- **DATASET RECORDS**
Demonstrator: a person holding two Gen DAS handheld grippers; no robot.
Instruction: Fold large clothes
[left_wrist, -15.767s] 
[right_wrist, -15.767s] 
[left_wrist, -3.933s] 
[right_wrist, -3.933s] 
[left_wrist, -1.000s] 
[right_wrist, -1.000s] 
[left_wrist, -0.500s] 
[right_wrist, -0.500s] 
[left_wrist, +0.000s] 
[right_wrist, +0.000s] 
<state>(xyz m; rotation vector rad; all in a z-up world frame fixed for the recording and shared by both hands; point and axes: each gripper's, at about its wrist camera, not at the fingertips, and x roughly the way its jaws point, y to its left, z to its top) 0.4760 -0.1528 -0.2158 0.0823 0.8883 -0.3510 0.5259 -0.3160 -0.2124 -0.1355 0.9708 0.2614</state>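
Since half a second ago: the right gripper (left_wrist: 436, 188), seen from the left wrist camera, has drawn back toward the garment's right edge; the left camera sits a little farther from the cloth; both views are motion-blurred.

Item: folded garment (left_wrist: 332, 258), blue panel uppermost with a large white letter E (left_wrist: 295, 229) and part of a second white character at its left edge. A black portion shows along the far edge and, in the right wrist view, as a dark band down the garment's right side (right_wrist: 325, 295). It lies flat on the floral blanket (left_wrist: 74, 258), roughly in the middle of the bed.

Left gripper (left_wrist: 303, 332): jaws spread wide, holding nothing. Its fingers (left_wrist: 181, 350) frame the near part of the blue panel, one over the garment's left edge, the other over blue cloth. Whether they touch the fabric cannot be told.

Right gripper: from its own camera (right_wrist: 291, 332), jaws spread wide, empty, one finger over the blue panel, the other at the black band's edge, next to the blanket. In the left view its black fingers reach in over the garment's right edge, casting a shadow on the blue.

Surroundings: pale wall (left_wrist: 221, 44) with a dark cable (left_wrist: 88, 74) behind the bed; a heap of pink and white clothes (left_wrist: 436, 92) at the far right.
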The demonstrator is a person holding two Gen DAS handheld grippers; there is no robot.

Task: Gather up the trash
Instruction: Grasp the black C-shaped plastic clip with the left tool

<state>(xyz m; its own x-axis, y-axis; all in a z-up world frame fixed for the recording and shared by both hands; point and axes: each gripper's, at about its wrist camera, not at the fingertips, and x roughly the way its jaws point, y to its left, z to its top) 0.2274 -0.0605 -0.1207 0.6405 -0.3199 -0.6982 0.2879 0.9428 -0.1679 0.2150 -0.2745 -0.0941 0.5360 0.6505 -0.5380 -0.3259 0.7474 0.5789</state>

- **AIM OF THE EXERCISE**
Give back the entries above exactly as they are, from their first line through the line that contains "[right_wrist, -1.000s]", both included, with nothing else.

- **SOLUTION BELOW**
Demonstrator: a person holding two Gen DAS handheld grippers; no robot.
Instruction: Fold large clothes
[left_wrist, -15.767s] 
[right_wrist, -15.767s] 
[left_wrist, -3.933s] 
[right_wrist, -3.933s] 
[left_wrist, -1.000s] 
[right_wrist, -1.000s] 

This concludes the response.